[WHAT IS NEEDED]: The entries are to be returned exactly as written.
>>
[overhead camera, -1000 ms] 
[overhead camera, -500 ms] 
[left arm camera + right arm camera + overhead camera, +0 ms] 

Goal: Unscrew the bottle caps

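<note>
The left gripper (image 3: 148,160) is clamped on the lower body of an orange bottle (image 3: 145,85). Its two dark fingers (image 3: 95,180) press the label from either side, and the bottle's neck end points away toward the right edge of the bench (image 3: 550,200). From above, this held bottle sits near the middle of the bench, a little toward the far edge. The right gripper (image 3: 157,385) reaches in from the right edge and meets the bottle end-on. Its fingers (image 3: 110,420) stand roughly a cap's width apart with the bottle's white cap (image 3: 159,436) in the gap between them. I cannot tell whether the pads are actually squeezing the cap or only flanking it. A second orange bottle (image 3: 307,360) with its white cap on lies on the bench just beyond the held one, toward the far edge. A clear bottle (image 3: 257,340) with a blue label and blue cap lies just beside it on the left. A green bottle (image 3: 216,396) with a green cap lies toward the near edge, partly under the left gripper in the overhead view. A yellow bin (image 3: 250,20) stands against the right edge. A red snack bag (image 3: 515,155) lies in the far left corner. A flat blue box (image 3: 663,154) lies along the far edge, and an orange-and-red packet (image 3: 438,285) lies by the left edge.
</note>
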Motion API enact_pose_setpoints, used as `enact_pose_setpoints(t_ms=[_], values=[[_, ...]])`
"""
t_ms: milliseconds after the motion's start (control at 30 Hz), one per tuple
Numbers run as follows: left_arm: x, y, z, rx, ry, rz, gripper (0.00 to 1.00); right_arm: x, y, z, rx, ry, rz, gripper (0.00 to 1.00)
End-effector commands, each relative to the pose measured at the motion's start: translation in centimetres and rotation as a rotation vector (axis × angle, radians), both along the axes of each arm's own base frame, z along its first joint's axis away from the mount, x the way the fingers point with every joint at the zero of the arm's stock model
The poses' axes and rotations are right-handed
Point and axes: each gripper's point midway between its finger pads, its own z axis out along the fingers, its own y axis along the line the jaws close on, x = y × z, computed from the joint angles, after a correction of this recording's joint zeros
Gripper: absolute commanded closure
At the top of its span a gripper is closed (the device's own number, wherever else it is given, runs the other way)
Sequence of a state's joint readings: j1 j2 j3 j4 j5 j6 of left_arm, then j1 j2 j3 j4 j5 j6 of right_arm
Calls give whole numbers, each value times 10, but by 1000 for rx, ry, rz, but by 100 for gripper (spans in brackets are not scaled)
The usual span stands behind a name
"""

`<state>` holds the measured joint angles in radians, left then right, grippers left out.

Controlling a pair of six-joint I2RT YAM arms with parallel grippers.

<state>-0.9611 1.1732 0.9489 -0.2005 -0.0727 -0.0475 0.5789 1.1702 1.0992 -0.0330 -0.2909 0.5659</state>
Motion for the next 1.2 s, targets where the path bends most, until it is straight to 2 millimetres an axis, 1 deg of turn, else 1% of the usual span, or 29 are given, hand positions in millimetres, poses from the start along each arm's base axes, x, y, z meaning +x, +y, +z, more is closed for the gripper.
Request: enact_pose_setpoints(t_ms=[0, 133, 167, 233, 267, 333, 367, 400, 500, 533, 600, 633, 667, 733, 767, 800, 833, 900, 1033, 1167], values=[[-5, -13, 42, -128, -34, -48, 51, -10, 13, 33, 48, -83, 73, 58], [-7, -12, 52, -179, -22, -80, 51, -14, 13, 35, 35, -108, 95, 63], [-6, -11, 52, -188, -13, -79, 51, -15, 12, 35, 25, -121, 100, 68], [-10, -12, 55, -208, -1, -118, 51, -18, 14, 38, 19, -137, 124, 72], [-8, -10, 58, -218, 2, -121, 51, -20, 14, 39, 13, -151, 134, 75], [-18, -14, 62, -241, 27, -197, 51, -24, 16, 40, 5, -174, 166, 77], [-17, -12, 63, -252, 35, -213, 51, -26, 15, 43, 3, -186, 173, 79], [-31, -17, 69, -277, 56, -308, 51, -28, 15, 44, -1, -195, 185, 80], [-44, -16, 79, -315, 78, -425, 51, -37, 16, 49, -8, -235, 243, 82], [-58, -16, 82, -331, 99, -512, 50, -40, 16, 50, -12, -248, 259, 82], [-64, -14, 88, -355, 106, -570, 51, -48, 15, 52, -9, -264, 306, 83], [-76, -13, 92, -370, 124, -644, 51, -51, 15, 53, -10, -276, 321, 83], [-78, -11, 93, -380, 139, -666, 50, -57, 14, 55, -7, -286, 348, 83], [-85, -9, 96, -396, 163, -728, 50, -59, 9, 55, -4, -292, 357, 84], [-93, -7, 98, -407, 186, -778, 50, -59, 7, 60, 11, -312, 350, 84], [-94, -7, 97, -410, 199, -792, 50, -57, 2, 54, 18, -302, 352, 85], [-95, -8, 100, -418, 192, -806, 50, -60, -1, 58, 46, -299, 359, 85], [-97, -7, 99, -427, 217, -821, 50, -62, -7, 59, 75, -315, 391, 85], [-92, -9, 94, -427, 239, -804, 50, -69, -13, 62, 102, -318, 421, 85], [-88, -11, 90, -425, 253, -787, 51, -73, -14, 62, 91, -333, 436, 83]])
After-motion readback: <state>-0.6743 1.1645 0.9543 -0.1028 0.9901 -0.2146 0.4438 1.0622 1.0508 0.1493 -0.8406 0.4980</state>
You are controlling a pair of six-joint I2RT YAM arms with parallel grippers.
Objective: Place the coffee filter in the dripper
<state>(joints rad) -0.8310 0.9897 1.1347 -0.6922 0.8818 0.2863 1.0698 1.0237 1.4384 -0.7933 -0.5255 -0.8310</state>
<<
[YOUR SOLUTION]:
[overhead camera, -1000 ms] 
[overhead camera, -500 ms] 
[left arm camera + right arm camera + overhead camera, +0 ms] 

Goal: Unscrew the bottle caps

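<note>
The left gripper (image 3: 148,160) is clamped on the lower body of an orange bottle (image 3: 145,85). Its two dark fingers (image 3: 95,180) press the label from either side, and the bottle's neck end points away toward the right edge of the bench (image 3: 550,200). From above, this held bottle sits near the middle of the bench, a little toward the far edge. The right gripper (image 3: 157,385) reaches in from the right edge and meets the bottle end-on. Its fingers (image 3: 110,420) stand roughly a cap's width apart with the bottle's white cap (image 3: 159,436) in the gap between them. I cannot tell whether the pads are actually squeezing the cap or only flanking it. A second orange bottle (image 3: 307,360) with its white cap on lies on the bench just beyond the held one, toward the far edge. A clear bottle (image 3: 257,340) with a blue label and blue cap lies just beside it on the left. A green bottle (image 3: 216,396) with a green cap lies toward the near edge, partly under the left gripper in the overhead view. A yellow bin (image 3: 250,20) stands against the right edge. A red snack bag (image 3: 515,155) lies in the far left corner. A flat blue box (image 3: 663,154) lies along the far edge, and an orange-and-red packet (image 3: 438,285) lies by the left edge.
</note>
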Motion API enact_pose_setpoints, used as `enact_pose_setpoints(t_ms=[_], values=[[_, ...]])`
"""
t_ms: milliseconds after the motion's start (control at 30 Hz), one per tuple
Numbers run as follows: left_arm: x, y, z, rx, ry, rz, gripper (0.00 to 1.00); right_arm: x, y, z, rx, ry, rz, gripper (0.00 to 1.00)
End-effector commands, each relative to the pose measured at the motion's start: translation in centimetres and rotation as a rotation vector (axis × angle, radians), both along the axes of each arm's own base frame, z along its first joint's axis away from the mount, x the way the fingers point with every joint at the zero of the arm's stock model
The poses' axes and rotations are right-handed
Point and axes: each gripper's point midway between its finger pads, its own z axis out along the fingers, its own y axis along the line the jaws close on, x = y × z, computed from the joint angles, after a correction of this recording's joint zeros
Gripper: absolute commanded closure
At the top of its span a gripper is closed (the device's own number, wherever else it is given, runs the other way)
Sequence of a state's joint readings: j1 j2 j3 j4 j5 j6 of left_arm, then j1 j2 j3 j4 j5 j6 of right_arm
Calls give whole numbers, each value times 10, but by 1000 for rx, ry, rz, but by 100 for gripper (spans in brackets are not scaled)
The usual span stands behind a name
"""

`<state>` holds the measured joint angles in radians, left then right, grippers left out.

Controlling a pair of six-joint I2RT YAM arms with parallel grippers.

<state>-0.9611 1.1732 0.9489 -0.2005 -0.0727 -0.0475 0.5789 1.1702 1.0992 -0.0330 -0.2909 0.5659</state>
Motion for the next 1.2 s, targets where the path bends most, until it is straight to 2 millimetres an axis, 1 deg of turn, else 1% of the usual span, or 29 are given, hand positions in millimetres, poses from the start along each arm's base axes, x, y, z meaning +x, +y, +z, more is closed for the gripper.
Request: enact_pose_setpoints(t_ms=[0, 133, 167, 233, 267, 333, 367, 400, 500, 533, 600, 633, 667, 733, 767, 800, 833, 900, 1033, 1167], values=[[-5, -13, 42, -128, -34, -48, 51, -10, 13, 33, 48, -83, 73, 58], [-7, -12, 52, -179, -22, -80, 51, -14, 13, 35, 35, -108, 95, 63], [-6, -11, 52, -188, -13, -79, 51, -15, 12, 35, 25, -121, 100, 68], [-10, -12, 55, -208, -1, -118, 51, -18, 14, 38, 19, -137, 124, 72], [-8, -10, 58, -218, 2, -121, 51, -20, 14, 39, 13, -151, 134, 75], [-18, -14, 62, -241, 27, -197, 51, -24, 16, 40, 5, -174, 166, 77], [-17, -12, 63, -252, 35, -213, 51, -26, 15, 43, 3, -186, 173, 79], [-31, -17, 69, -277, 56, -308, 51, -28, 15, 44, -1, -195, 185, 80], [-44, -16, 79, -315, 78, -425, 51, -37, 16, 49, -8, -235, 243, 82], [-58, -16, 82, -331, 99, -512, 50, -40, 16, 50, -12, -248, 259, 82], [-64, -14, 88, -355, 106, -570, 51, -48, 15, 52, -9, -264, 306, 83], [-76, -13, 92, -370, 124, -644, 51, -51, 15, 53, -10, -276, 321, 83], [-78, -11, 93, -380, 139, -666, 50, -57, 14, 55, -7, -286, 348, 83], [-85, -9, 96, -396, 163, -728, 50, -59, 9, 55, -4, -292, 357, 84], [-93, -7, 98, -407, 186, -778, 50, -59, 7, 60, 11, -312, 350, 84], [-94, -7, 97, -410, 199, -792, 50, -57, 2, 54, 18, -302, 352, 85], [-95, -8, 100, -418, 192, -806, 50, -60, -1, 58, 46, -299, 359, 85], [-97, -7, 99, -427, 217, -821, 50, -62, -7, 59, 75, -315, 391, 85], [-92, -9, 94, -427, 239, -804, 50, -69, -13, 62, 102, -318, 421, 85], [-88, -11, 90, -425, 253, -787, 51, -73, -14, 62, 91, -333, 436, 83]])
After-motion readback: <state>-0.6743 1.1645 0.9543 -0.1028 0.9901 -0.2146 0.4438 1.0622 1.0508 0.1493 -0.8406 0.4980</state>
You are controlling a pair of six-joint I2RT YAM arms with parallel grippers.
Objective: Place the coffee filter in the dripper
<state>(joints rad) -0.8310 0.9897 1.1347 -0.6922 0.8818 0.2863 1.0698 1.0237 1.4384 -0.7933 -0.5255 -0.8310</state>

This response is done.